Tra il 2017 e il 2018, lo studio clinico KEYNOTE-522 ha coinvolto e monitorato nel tempo quasi 1.200 donne con tumore al seno triplo negativo al secondo e terzo stadio, in 21 Paesi sparsi tra Europa, Nord America, Asia e America Latina. Una parte delle pazienti è stata trattata con pembrolizumab e chemioterapia, mentre il gruppo di controllo ha assunto la chemioterapia con un placebo. Nel 2020, i primi risultati dello studio clinico hanno mostrato che la combinazione con l’immunoterapico aumentava le probabilità di raggiungere una risposta patologica completa, ovvero l’assenza di malattia tumorale nella mammella e nei linfonodi all’esame istologico dopo l’intervento. In seguito, nel 2022 si è compreso che l’immunoterapia poteva anche aumentare la probabilità delle pazienti di sopravvivere senza che si presentassero recidive locali o a distanza. Mancava però ancora il dato sulla sopravvivenza generale (in inglese, la cosiddetta “Overall Survival”, abbreviata con OS) a 5 anni dalla diagnosi, che in genere è considerato il ‘gold standard’ per stabilire l’efficacia di una terapia. Per misurarlo occorreva un tempo più lungo di osservazione.
Oltre a confermare i risultati precedenti, gli ultimi dati hanno mostrato che le pazienti trattate con la combinazione con il pembrolizumab hanno una probabilità di sopravvivere a 5 anni dalla diagnosi di circa 5 punti percentuali maggiore rispetto a coloro a cui è stata somministrata la sola chemioterapia con il placebo. “Il risultato è incoraggiante, perché il miglioramento della sopravvivenza include anche le donne con tumori localmente avanzati” afferma Curigliano. “Per coloro che hanno ricevuto una risposta patologica completa, gli eventi di sopravvivenza sono ancora maggiori.”

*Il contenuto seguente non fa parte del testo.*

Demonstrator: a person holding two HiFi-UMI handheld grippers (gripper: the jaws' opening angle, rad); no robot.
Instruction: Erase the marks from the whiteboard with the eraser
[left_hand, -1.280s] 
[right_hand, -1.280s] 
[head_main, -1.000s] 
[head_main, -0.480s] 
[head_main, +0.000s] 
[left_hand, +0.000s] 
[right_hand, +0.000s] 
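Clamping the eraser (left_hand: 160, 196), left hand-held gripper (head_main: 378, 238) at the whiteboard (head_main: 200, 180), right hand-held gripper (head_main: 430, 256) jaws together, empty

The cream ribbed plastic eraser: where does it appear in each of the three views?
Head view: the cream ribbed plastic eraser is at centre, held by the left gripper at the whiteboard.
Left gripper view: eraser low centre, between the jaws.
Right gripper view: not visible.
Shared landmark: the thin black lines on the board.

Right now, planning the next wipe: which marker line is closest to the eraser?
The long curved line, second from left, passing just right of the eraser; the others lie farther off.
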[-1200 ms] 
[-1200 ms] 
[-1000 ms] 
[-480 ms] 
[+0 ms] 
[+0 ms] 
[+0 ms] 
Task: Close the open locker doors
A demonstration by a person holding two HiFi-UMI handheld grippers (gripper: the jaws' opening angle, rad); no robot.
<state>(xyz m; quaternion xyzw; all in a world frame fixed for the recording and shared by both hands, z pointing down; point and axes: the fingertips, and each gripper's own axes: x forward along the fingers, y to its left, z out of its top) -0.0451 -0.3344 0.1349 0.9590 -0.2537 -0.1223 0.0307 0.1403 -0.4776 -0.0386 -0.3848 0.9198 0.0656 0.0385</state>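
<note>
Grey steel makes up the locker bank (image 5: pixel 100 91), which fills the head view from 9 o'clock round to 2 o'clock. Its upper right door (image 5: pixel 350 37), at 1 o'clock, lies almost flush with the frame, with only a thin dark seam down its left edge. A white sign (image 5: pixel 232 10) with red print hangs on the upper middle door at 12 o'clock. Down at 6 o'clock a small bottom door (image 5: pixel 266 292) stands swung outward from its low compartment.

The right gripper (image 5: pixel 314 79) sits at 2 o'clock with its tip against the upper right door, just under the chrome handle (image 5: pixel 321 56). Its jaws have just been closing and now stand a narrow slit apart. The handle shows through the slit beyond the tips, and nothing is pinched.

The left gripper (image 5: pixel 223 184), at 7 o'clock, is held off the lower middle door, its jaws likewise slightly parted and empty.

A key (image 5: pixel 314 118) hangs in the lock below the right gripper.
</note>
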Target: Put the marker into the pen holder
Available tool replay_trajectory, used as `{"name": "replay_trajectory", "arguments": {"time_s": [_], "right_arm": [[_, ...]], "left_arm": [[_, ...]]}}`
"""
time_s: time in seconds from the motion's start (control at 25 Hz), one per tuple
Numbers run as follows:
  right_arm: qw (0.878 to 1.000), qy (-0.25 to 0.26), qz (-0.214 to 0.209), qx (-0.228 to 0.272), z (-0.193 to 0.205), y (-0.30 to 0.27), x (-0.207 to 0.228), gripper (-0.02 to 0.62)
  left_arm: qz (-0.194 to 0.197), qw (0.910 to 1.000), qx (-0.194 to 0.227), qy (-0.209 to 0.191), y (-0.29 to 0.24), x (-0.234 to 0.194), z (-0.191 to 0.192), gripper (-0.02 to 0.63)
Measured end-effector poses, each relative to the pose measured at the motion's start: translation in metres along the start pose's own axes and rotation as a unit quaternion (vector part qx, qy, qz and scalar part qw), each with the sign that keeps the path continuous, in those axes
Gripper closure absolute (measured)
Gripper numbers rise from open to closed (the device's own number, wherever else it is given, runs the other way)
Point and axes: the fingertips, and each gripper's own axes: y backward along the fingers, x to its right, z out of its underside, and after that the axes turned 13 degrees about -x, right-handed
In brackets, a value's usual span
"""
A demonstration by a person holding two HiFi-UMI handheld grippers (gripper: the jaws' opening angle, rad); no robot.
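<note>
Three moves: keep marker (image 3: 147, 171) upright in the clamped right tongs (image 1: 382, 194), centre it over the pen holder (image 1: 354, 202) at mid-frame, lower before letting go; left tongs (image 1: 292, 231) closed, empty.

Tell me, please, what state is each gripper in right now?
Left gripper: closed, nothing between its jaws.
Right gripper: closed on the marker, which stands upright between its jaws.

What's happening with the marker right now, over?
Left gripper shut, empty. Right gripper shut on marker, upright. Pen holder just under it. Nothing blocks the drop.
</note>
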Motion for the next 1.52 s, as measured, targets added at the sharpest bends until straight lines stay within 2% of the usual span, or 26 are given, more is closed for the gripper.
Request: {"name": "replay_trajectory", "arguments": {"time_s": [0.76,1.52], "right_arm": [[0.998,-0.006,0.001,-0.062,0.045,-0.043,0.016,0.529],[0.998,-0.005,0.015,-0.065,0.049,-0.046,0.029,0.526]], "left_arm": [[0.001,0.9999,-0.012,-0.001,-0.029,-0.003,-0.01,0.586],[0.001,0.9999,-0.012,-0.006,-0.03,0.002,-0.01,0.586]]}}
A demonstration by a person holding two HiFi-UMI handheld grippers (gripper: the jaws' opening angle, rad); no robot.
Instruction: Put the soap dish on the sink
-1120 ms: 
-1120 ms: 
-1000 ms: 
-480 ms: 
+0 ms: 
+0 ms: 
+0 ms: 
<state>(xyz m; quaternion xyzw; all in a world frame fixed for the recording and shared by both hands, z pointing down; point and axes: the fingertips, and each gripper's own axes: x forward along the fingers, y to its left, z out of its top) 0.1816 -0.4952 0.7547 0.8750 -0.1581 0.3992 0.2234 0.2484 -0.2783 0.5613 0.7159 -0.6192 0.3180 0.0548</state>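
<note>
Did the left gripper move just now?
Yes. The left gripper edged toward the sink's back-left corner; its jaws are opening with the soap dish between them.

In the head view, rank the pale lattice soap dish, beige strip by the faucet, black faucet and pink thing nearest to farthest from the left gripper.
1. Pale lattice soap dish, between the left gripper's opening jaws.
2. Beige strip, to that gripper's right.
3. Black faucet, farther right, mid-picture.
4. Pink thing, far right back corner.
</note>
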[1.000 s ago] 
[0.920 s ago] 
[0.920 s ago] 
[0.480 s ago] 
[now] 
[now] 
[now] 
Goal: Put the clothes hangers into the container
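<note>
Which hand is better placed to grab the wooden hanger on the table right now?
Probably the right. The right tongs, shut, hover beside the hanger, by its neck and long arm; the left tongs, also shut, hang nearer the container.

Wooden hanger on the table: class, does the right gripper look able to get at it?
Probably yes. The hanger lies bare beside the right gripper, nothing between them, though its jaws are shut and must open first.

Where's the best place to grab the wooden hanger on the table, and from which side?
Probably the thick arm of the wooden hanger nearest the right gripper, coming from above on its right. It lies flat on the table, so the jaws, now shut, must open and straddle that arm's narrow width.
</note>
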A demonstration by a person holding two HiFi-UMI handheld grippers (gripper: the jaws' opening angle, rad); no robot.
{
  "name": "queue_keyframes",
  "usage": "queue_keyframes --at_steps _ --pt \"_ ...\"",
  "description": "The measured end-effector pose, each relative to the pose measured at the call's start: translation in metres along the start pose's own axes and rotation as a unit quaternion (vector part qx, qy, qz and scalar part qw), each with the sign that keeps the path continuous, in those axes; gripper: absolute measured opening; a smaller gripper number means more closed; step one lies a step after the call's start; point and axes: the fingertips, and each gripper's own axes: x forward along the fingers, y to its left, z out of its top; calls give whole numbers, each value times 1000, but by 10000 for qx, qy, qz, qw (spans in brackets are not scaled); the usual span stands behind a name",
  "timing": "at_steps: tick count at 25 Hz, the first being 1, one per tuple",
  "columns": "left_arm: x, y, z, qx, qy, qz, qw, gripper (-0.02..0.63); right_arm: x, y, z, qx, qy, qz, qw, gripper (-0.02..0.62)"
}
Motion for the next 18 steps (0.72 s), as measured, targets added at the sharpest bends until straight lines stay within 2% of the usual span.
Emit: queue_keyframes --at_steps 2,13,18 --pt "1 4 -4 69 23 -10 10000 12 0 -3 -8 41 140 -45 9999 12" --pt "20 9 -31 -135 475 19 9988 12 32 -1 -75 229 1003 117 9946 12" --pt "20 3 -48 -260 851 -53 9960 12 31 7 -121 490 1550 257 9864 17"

Questo farmaco è in uso già da due anni e mezzo nei centri oncologici specializzati per la cura del tumore al seno in Italia come all’estero, incluso lo IEO, dove lavora Curigliano, anche se rimangono alcune eccezioni. “Ogni donna con tumore mammario ha il diritto di sapere se il suo tumore è triplo negativo. Se la biopsia risulta positiva è obbligatorio eseguire l’esame per determinare se sono presenti i recettori per estrogeni, progestinici ed HER2”, spiega Curigliano. “Coloro che si trovano nel secondo o terzo stadio della malattia devono avere la possibilità di accedere all’immunoterapia preoperatoria. Ancora oggi, tuttavia, alcuni medici operano prima di effettuare tali esami, ma ciò significa privare le pazienti della possibilità di guarire.”